There is a kind of quiet brutality in it, the way the world continues on without pause, without ceremony. Someone’s world ends, but ours keeps moving, as if the loss were just a brief ripple on the surface of a deep and indifferent ocean. Their possessions are boxed up, their routines abandoned or absorbed by others, their name spoken less and less until it becomes just a faint echo. We grieve the person, of course. But we also grieve the worlds they took with them: the secrets they never shared, the memories they never spoke aloud, the perspectives they alone held.
This is what we don’t say at funerals, though we feel it in the pauses, in the way voices falter when people try to sum up a life. The stories they tell are attempts at preservation, a frantic gathering of the pieces that might hold some shape of the whole. But no one can speak for someone else’s world. It goes with them, every time, as it must. And we are left to mourn not just the person but the untranslatable enormity of what they took with them.
The weight of this understanding doesn’t always come suddenly. It grows slowly, like ivy creeping up a wall, wrapping itself around the moments we once thought were simple or ordinary. It’s in the way we begin to see our own lives not as solitary threads but as parts of an intricate, tangled web, each person’s world brushing up against another’s, shaping it, coloring it, even as it remains separate. And yet, for all this closeness, for all the love and connection and intimacy we share, the gap remains. We can only ever glimpse another’s world through the faint light they let through the cracks.

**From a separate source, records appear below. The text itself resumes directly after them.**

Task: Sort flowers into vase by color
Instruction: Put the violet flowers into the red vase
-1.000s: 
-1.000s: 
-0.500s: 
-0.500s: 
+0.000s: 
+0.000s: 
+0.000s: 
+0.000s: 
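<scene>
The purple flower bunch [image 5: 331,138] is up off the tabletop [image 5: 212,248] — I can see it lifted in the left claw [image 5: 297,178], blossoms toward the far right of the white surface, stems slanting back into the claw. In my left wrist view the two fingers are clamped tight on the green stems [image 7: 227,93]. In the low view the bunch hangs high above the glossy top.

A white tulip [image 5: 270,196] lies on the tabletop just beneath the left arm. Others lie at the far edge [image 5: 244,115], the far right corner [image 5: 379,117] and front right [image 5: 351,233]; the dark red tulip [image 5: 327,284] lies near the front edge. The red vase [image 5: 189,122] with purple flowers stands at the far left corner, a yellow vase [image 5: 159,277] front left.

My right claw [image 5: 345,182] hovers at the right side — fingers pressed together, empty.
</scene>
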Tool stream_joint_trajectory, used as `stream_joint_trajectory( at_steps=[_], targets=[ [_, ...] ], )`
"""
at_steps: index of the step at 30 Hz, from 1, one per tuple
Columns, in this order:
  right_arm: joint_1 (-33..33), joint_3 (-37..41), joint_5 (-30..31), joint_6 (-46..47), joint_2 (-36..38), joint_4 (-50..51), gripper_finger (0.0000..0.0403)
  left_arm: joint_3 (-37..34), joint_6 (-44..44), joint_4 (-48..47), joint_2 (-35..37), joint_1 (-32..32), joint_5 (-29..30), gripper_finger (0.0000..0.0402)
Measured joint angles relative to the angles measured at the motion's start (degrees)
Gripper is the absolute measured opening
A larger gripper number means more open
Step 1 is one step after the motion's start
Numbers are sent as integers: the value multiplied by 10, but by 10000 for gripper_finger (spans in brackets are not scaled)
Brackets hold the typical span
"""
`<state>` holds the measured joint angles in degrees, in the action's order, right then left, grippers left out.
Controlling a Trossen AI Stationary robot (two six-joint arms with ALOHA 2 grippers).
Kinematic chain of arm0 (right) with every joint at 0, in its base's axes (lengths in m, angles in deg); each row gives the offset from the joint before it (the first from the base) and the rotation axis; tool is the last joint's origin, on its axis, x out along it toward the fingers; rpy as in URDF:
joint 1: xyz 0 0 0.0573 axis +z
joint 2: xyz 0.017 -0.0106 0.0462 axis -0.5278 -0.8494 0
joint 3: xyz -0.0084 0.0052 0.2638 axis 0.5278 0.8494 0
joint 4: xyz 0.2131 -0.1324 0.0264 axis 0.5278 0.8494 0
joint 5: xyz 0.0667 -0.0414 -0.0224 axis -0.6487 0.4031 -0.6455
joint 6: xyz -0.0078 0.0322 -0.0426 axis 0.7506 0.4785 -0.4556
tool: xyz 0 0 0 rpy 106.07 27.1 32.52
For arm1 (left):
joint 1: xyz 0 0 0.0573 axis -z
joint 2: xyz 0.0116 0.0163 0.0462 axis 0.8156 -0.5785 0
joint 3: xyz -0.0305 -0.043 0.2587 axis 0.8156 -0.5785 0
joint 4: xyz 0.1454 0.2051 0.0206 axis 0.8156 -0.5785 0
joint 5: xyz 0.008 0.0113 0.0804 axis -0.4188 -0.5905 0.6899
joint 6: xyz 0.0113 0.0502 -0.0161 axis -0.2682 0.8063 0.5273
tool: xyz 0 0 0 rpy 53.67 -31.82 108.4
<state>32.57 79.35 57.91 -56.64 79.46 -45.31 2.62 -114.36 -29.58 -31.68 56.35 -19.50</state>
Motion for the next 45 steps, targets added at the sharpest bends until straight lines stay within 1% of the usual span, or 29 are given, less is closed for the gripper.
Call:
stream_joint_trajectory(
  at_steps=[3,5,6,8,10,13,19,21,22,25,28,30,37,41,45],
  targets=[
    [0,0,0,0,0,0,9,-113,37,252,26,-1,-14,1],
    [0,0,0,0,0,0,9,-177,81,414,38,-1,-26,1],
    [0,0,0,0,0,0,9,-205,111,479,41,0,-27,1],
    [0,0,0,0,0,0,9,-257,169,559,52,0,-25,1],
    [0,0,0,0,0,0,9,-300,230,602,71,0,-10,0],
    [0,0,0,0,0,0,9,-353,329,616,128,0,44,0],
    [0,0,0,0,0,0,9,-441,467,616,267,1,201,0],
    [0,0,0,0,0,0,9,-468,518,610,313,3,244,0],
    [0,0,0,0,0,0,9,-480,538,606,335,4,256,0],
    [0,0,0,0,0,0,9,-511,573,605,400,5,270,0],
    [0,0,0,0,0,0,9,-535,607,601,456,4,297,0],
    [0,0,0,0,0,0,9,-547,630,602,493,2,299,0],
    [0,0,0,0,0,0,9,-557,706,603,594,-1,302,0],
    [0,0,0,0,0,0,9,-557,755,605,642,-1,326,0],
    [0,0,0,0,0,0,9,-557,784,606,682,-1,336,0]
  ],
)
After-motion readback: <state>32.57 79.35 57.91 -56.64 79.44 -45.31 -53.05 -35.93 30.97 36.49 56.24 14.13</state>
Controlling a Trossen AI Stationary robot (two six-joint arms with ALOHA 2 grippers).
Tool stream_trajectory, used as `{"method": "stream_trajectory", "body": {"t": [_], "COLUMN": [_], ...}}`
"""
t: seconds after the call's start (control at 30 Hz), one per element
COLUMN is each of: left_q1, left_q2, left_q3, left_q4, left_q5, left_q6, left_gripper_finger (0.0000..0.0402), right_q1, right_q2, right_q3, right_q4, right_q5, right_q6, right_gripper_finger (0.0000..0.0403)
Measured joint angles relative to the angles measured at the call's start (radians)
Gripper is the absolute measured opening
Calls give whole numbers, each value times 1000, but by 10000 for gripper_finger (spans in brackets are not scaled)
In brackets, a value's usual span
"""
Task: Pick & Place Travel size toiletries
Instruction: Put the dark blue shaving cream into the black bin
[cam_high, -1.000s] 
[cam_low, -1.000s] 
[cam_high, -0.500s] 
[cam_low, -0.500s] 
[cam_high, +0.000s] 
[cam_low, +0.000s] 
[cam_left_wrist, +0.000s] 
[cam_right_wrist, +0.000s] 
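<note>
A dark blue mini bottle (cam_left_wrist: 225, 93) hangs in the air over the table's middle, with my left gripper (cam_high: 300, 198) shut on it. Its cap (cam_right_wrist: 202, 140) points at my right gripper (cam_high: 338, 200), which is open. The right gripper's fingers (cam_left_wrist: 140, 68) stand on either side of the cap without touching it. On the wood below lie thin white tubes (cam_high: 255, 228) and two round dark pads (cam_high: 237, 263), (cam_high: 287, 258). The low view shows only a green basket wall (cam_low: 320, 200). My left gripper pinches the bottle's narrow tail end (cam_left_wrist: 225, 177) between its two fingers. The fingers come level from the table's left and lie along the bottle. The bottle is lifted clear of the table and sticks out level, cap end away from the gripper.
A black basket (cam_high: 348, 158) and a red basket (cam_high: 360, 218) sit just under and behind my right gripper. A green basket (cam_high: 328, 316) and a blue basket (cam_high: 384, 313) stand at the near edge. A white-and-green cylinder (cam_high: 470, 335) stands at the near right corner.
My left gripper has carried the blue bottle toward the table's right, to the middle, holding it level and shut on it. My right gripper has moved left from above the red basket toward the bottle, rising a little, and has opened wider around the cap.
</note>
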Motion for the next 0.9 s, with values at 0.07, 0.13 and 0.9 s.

Perhaps this is why we hold on so tightly to our own memories, the ones that feel most real to us. They are the echoes of our worlds, the proof that we were here, that our way of seeing mattered, even if only to us. We photograph sunsets, write down dreams, try to etch pieces of our inner universe into something tangible, something that might outlast us. But we know, deep down, that it won’t. The photographs will fade, the words will lose their meaning to others, and what was once vivid will become faint, then disappear altogether.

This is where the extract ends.